[About this task]: Each line of the material must be reproduced exactly; pictures stay out.
□ □ □ □
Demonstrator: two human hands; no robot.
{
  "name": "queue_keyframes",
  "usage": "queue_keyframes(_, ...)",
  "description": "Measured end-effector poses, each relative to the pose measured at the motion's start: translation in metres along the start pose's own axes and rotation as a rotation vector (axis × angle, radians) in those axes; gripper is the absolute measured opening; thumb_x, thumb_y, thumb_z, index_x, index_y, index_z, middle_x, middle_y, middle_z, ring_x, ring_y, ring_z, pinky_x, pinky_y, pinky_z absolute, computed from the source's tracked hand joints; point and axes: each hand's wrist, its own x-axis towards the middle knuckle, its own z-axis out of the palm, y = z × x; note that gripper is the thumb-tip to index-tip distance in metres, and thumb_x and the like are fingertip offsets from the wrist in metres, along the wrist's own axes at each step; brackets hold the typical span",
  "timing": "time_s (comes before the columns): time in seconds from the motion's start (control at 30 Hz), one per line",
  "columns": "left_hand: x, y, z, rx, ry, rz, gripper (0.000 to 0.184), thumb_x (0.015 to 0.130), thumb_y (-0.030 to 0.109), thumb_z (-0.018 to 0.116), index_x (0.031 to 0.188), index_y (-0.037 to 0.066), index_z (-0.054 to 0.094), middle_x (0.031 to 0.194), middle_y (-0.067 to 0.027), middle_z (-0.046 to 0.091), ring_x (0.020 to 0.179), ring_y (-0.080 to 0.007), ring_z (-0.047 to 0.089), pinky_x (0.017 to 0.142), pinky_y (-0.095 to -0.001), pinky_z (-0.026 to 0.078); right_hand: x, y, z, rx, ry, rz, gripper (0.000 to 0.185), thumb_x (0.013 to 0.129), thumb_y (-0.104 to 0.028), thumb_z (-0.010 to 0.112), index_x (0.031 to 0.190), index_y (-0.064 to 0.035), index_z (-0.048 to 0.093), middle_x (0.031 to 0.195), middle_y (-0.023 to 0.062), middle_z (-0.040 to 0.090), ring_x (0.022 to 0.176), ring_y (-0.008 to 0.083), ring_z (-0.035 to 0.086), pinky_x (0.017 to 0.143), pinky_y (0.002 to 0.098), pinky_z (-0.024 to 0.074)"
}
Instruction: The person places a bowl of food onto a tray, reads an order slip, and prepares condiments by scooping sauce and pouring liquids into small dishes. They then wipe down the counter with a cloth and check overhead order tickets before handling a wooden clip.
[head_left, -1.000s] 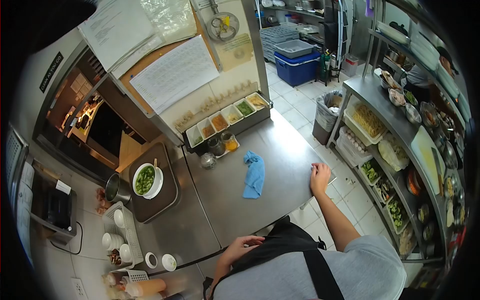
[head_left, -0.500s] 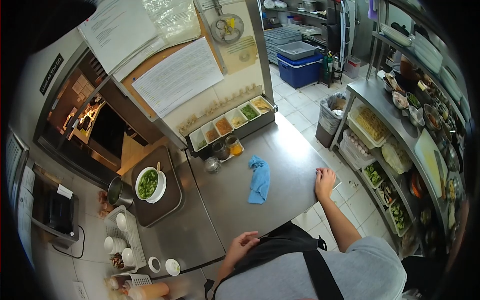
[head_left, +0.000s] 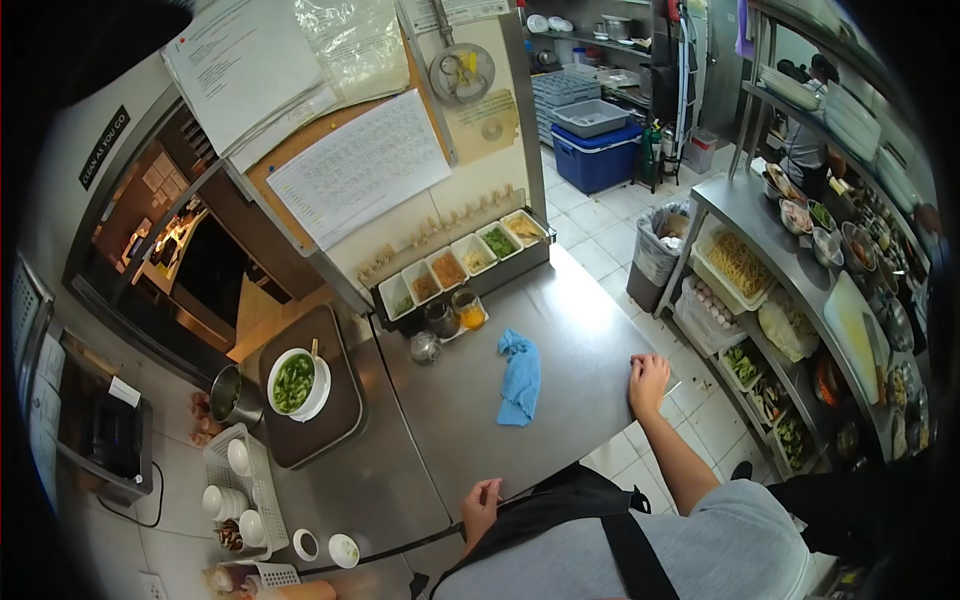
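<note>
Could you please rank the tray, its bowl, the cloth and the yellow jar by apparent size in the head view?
1. Tray
2. Bowl and cloth: too close to rank
3. Yellow jar

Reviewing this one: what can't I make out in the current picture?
Head view:
Underside of the right hand: hidden by the hand itself.
Tabletop beneath the blue cloth: covered by it.
Orange bottle: cut off by the bottom edge.
Writing on the lower wall sheet: too small.
</note>
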Motion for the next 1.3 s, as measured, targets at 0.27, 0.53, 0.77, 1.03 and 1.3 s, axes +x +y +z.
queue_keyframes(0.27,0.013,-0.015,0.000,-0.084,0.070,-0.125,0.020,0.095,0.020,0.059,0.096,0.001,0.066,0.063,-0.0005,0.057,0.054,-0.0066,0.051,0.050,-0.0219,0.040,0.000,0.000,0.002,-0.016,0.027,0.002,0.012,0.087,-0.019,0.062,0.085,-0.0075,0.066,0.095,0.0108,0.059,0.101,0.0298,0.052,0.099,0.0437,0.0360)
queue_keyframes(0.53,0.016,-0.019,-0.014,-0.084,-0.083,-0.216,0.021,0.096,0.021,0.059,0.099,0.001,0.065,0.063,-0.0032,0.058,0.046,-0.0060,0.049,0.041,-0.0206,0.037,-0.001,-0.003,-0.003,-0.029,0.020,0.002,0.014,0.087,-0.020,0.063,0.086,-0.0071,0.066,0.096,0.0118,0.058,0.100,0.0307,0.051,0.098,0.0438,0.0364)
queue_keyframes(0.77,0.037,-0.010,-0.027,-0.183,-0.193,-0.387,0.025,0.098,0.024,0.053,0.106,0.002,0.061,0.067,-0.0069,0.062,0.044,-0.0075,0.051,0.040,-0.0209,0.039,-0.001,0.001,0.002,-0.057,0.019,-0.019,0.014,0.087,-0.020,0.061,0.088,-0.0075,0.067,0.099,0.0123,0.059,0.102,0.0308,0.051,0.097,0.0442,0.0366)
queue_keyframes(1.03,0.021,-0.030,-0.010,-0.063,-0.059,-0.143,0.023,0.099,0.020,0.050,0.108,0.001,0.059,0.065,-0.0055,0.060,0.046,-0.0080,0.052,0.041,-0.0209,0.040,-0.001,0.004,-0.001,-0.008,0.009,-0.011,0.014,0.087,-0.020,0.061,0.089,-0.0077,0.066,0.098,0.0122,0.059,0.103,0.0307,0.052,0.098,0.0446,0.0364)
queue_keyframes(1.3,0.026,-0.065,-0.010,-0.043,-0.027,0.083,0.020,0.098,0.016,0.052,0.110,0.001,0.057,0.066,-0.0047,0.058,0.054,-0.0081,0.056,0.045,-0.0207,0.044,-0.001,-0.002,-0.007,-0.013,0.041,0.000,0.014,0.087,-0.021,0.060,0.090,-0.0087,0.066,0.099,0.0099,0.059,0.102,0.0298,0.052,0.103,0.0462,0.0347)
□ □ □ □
[Answer to the exercise]:
Demonstrator: two human hands; no robot.
{
  "name": "queue_keyframes",
  "usage": "queue_keyframes(_, ...)",
  "description": "Measured end-effector poses, each relative to the pose measured at the motion's start: translation in metres along the start pose's own axes and rotation as a rotation vector (axis × angle, radians) in those axes; gripper is the absolute measured opening; thumb_x, thumb_y, thumb_z, index_x, index_y, index_z, middle_x, middle_y, middle_z, ring_x, ring_y, ring_z, pinky_x, pinky_y, pinky_z absolute, computed from the source's tracked hand joints; point and axes: each hand's wrist, its own x-axis towards the middle knuckle, its own z-axis out of the palm, y = z × x; note that gripper is the thumb-tip to index-tip distance in metres, and thumb_x and the like are fingertip offsets from the wrist in metres, along the wrist's own axes at each step; brackets hold the typical span",
  "timing": "time_s (comes before the columns): time in seconds from the motion's start (control at 30 Hz), one per line",
  "columns": "left_hand: x, y, z, rx, ry, rz, gripper (0.000 to 0.184), thumb_x (0.015 to 0.130), thumb_y (-0.030 to 0.109), thumb_z (-0.018 to 0.116), index_x (0.031 to 0.188), index_y (-0.037 to 0.066), index_z (-0.054 to 0.094), middle_x (0.031 to 0.194), middle_y (-0.067 to 0.027), middle_z (-0.046 to 0.091), ring_x (0.020 to 0.179), ring_y (-0.080 to 0.007), ring_z (-0.047 to 0.089), pinky_x (0.017 to 0.142), pinky_y (-0.095 to -0.001), pinky_z (-0.026 to 0.078); right_hand: x, y, z, rx, ry, rz, gripper (0.000 to 0.185), thumb_x (0.013 to 0.129), thumb_y (-0.104 to 0.028), thumb_z (-0.010 to 0.112), index_x (0.031 to 0.190), index_y (-0.064 to 0.035), index_z (-0.048 to 0.093), middle_x (0.031 to 0.195), middle_y (-0.023 to 0.062), middle_z (-0.040 to 0.090), ring_x (0.022 to 0.176), ring_y (-0.008 to 0.083), ring_z (-0.035 to 0.086), pinky_x (0.017 to 0.143), pinky_y (0.002 to 0.098), pinky_z (-0.024 to 0.074)"
}
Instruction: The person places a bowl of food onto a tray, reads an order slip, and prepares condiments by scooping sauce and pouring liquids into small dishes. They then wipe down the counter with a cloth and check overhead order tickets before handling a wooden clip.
[head_left, -1.000s] 
[head_left, -0.500s] 
[head_left, +0.000s] 
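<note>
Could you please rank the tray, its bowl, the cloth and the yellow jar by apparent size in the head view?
1. Tray
2. Bowl and cloth: too close to rank
3. Yellow jar

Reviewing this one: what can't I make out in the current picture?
Head view:
Underside of the right hand: hidden by the hand itself.
Tabletop beneath the blue cloth: covered by it.
Orange bottle: cut off by the bottom edge.
Writing on the lower wall sheet: too small.
</note>
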Motion for the next 1.3 s, as measured, targets at 0.27, 0.53, 0.77, 1.03 and 1.3 s, axes +x +y +z.
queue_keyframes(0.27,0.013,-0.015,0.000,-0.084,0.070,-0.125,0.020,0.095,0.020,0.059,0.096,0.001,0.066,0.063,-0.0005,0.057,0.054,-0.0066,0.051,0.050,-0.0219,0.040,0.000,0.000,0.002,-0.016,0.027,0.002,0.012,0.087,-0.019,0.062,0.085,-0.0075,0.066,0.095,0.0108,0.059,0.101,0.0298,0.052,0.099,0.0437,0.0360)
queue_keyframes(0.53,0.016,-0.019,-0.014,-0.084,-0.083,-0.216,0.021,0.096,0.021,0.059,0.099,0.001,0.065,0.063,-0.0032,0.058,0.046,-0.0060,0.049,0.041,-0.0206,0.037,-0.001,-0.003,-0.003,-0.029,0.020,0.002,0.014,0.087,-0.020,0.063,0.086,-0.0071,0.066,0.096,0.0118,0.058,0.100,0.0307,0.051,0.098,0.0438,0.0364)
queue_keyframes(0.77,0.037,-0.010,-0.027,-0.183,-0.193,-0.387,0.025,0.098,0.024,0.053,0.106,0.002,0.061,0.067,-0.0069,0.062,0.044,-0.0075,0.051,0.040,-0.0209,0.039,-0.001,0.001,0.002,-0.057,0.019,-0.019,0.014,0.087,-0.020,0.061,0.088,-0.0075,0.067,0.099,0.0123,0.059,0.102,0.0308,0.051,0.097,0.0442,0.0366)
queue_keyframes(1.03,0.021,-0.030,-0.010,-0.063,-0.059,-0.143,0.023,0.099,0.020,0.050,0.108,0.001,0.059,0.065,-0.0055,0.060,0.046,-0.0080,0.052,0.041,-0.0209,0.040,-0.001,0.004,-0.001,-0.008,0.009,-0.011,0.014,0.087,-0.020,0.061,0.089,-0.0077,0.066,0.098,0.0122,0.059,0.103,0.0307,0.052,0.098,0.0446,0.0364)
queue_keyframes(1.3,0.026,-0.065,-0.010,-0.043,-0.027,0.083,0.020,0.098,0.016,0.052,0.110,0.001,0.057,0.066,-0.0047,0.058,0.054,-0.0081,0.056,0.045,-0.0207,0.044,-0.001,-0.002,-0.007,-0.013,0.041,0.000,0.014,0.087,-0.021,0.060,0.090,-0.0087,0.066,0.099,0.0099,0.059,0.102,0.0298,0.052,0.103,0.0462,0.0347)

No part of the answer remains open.